Euclide's work embraces these seeming contradictions of life. What is simple, and what is complex? Everything is both at once; depending upon the level you choose to look from. His pieces, which may seem to the viewer rather cold, dependent upon just harsh mathematical formulae, are actually full of the stuff of life. Euclide wants to "reveal the humanity inside the data." The small phrases and words that draw you in, the large themes that force you to take a step back, all demand the participation of the viewer (much like life, to extend the comparison).

As you may guess, I am only here able to enunciate one facet of Euclide's work. His pieces have multiple meanings present upon multiple layers.

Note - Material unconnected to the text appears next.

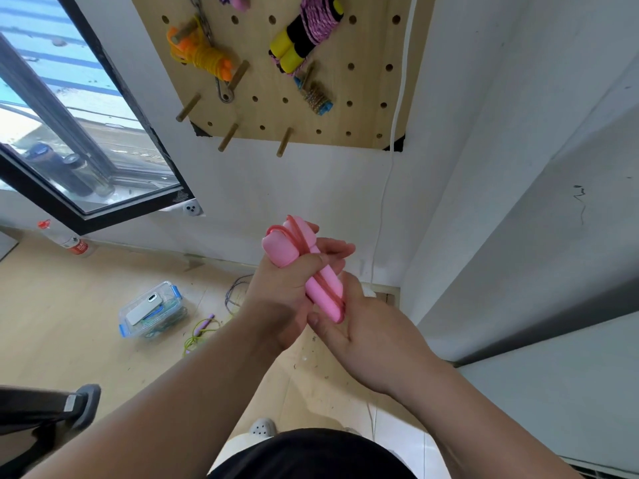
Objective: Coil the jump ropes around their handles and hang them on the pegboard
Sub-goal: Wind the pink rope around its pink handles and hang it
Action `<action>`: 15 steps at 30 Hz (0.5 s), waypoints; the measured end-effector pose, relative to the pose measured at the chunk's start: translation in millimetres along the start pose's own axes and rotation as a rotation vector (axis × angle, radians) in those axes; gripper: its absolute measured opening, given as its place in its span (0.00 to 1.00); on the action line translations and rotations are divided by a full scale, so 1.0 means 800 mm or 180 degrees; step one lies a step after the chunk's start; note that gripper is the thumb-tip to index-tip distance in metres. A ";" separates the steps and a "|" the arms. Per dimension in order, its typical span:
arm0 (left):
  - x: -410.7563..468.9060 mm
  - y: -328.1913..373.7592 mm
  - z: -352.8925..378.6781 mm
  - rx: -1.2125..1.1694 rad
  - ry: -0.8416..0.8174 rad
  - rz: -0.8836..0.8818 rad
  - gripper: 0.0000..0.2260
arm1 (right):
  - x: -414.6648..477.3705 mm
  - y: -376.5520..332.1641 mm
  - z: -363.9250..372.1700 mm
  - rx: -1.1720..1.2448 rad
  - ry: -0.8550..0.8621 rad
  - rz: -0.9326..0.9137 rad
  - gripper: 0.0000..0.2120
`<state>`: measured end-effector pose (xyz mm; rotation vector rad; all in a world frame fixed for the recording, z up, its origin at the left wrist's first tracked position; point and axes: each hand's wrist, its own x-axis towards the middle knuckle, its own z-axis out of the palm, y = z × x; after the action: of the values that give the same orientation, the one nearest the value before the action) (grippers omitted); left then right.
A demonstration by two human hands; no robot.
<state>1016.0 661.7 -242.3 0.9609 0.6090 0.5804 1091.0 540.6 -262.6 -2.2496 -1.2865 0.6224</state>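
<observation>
Your left hand (281, 292) grips the upper half of the rope-wound pink handles (278, 250), whose long axis slants down-right from that grip into your right hand (349, 326), curled round the lower end; a free peg (283, 141) on the pegboard (332, 119) lies straight above.

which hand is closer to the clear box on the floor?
Left. The left hand grips the pink handles on the side facing the clear box, which lies on the floor to its left; the right hand holds them from the other side.
</observation>
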 end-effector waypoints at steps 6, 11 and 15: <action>-0.009 -0.005 0.009 -0.0409 -0.0109 -0.0092 0.14 | 0.003 0.004 -0.009 0.0090 0.0289 -0.0093 0.16; -0.010 -0.017 0.002 -0.0421 0.0069 -0.0217 0.17 | 0.021 0.002 0.011 -0.0043 0.0347 0.0011 0.12; 0.001 -0.013 -0.030 0.0101 0.0608 -0.0146 0.17 | 0.040 -0.002 0.022 -0.0366 0.0255 0.0068 0.09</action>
<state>1001.3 671.1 -261.9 0.9250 0.8108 0.6274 1093.9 572.5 -280.0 -2.3585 -1.2905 0.4717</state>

They contain, as he puts it, "symbolism which has duality" - in other words, those black swishes are not oriental writing, nor silhouettes of pine trees, nor telephone poles. They're none of these and all of them, but they are also the pattern a feather makes as it falls, swishing and swaying back and forth due to air resistance and stray breezes. People ask him about the meaning of his work, but he has a hard time explaining it. How do you talk about something that is essentially a life experience? How do you communicate that which cannot be put into mere words or even mere images? This is Euclide's quest, perhaps the quest of all artists to some extent, and whether or not it makes sense to you or me is, not to be insulting, somewhat beside the point. Euclide knows that he can't force people to contemplate his work, nor does he want to. But he wants it to be there for those who wish to find it. And perhaps the rest of us can pause along our journeys through life to sit for a bit in front of some good wall space, and contemplate our own coffee bubbles and karma.